[Data excerpts]
■ ■ ■ ■

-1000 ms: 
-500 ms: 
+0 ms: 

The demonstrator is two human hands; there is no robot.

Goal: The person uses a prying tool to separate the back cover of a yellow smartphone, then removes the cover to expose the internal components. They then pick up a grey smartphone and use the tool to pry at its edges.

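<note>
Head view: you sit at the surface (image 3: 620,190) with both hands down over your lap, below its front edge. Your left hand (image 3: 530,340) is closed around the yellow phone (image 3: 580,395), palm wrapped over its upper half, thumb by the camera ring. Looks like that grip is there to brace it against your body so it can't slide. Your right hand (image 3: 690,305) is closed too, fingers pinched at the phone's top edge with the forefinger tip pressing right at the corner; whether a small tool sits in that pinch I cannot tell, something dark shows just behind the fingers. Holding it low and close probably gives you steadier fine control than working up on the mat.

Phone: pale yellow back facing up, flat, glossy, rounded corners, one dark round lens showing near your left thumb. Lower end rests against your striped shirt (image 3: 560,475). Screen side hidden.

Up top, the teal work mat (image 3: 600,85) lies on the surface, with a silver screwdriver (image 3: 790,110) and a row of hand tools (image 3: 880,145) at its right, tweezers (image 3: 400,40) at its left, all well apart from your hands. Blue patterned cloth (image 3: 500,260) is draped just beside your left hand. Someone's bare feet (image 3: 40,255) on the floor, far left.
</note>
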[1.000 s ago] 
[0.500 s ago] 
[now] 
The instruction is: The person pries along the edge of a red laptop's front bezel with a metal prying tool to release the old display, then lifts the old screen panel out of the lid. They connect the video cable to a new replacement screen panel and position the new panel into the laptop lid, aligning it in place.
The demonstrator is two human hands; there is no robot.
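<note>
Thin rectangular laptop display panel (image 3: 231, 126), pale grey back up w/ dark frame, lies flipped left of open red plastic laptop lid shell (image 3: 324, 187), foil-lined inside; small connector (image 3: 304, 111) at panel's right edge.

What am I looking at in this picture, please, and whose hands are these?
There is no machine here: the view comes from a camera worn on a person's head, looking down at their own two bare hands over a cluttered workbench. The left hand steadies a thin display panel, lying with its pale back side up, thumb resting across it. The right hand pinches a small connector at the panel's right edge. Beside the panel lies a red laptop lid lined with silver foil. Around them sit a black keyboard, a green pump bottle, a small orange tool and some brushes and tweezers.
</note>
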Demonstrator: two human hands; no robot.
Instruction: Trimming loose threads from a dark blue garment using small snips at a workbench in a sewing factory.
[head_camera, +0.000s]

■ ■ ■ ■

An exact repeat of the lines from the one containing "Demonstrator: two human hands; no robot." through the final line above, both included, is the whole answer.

Exercise result
Demonstrator: two human hands; no robot.
Instruction: Trimming loose threads from a dark blue garment using small snips at a workbench in a sewing factory.
[head_camera, +0.000s]

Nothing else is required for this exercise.